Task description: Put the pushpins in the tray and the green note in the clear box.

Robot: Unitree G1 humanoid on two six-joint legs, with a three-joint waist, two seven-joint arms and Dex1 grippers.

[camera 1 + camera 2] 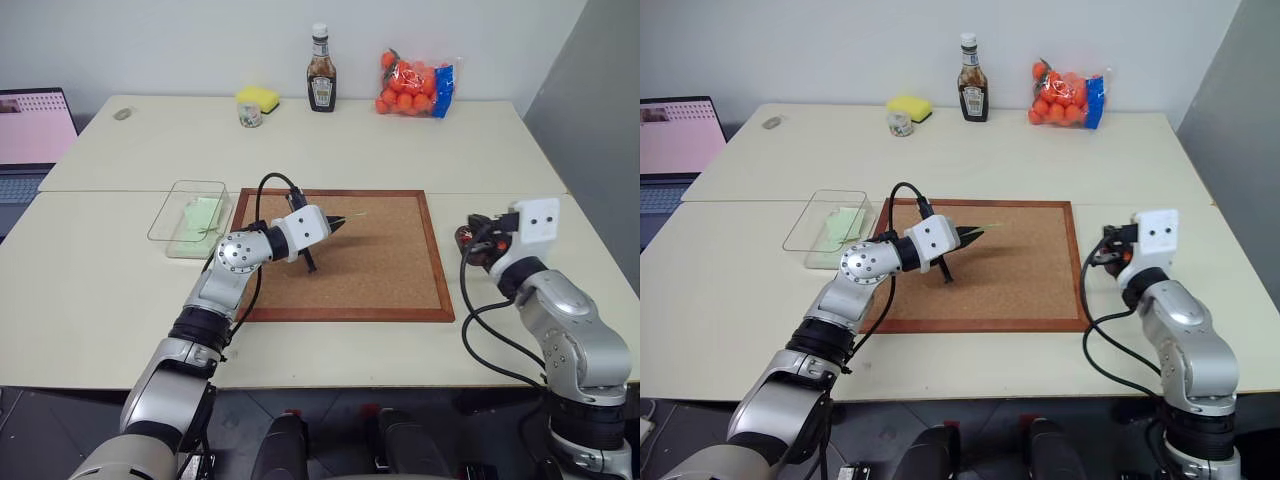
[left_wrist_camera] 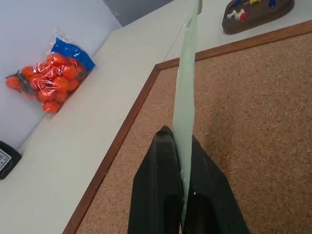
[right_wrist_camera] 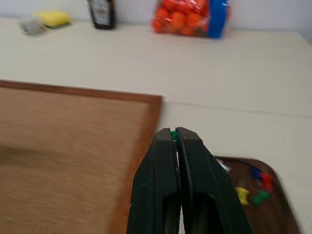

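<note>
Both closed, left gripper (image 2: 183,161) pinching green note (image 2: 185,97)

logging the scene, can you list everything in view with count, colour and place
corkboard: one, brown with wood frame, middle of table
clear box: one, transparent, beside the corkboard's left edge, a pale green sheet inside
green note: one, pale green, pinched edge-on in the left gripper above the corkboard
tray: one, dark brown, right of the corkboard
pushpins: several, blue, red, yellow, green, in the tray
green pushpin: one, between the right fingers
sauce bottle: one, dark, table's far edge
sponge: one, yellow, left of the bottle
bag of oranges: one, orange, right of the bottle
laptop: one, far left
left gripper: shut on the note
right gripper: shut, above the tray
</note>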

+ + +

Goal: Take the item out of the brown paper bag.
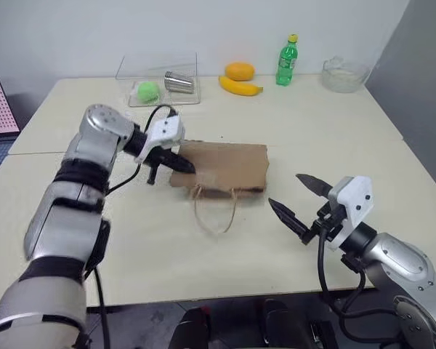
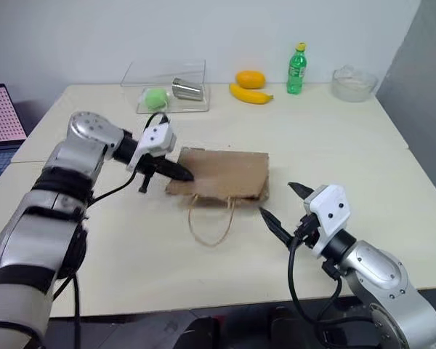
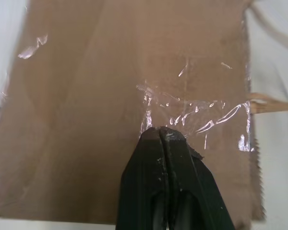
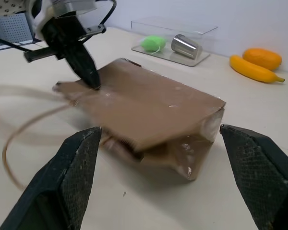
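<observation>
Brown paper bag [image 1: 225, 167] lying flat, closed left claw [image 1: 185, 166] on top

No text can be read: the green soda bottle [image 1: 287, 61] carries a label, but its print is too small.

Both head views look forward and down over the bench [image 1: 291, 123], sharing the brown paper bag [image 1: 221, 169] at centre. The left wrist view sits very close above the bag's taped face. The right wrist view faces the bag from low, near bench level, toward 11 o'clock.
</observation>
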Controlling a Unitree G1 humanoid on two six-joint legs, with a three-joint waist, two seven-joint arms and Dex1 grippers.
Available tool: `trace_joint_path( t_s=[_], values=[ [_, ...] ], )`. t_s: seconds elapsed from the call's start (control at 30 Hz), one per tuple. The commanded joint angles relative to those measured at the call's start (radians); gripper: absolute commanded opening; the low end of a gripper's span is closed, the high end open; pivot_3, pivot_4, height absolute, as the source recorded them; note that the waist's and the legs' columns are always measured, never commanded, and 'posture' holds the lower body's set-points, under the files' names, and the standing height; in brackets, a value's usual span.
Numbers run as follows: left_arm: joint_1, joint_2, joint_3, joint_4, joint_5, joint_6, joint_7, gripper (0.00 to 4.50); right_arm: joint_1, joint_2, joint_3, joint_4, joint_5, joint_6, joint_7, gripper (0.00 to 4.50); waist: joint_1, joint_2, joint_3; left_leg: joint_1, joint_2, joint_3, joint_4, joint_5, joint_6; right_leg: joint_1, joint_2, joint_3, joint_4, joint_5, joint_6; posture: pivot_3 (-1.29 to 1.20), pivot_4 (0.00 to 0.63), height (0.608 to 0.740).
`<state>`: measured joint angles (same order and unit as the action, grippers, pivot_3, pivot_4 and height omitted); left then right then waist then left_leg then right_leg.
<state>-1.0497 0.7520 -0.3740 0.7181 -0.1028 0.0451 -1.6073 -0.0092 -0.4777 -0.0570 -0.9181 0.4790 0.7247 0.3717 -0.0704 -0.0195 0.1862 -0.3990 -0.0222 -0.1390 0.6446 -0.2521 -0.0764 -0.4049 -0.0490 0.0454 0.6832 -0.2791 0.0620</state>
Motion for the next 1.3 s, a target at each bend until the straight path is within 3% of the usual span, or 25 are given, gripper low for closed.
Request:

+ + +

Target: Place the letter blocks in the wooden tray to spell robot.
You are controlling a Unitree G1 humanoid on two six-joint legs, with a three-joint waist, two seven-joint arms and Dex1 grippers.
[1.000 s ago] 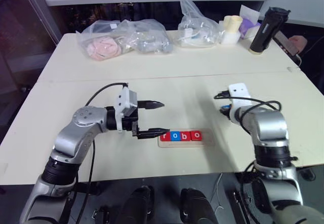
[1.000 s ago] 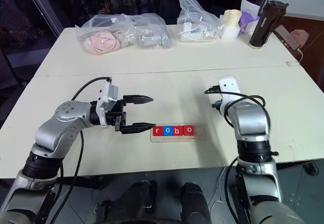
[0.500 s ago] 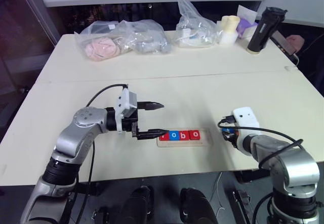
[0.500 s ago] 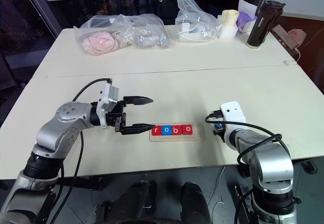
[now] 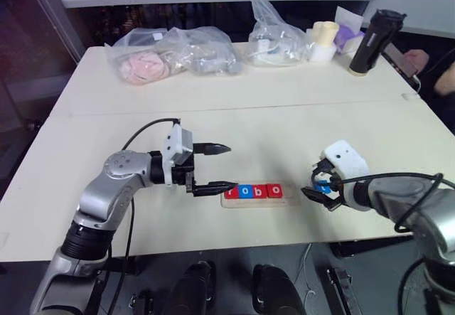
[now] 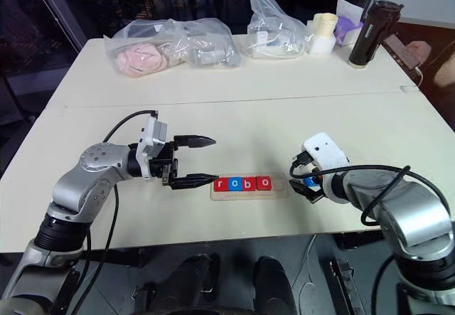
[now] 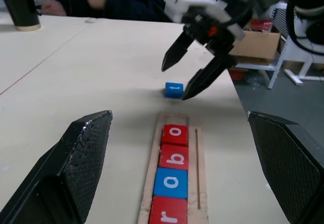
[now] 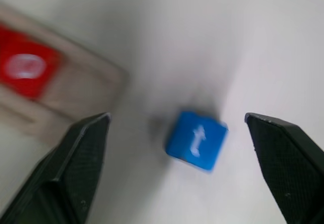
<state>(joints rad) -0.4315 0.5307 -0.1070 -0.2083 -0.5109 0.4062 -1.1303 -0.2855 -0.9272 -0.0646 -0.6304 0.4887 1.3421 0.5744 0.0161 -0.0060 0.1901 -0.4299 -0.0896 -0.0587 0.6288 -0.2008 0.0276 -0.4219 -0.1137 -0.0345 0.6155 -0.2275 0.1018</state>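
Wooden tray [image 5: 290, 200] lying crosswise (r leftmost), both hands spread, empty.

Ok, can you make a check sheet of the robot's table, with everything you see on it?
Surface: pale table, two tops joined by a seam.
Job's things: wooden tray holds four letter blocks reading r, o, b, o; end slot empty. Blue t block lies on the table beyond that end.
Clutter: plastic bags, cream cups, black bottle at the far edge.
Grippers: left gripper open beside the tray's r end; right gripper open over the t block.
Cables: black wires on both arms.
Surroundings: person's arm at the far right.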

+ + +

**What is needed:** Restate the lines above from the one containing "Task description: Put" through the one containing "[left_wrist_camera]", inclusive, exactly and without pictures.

**Result of the task:**
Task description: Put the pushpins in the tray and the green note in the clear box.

Robot: Unitree G1 humanoid on two six-joint legs, with a three-joint waist, two seven-joint arms and Dex1 grippers.

[camera 1 + camera 2] 
[left_wrist_camera] 

Nothing else belongs to this exercise.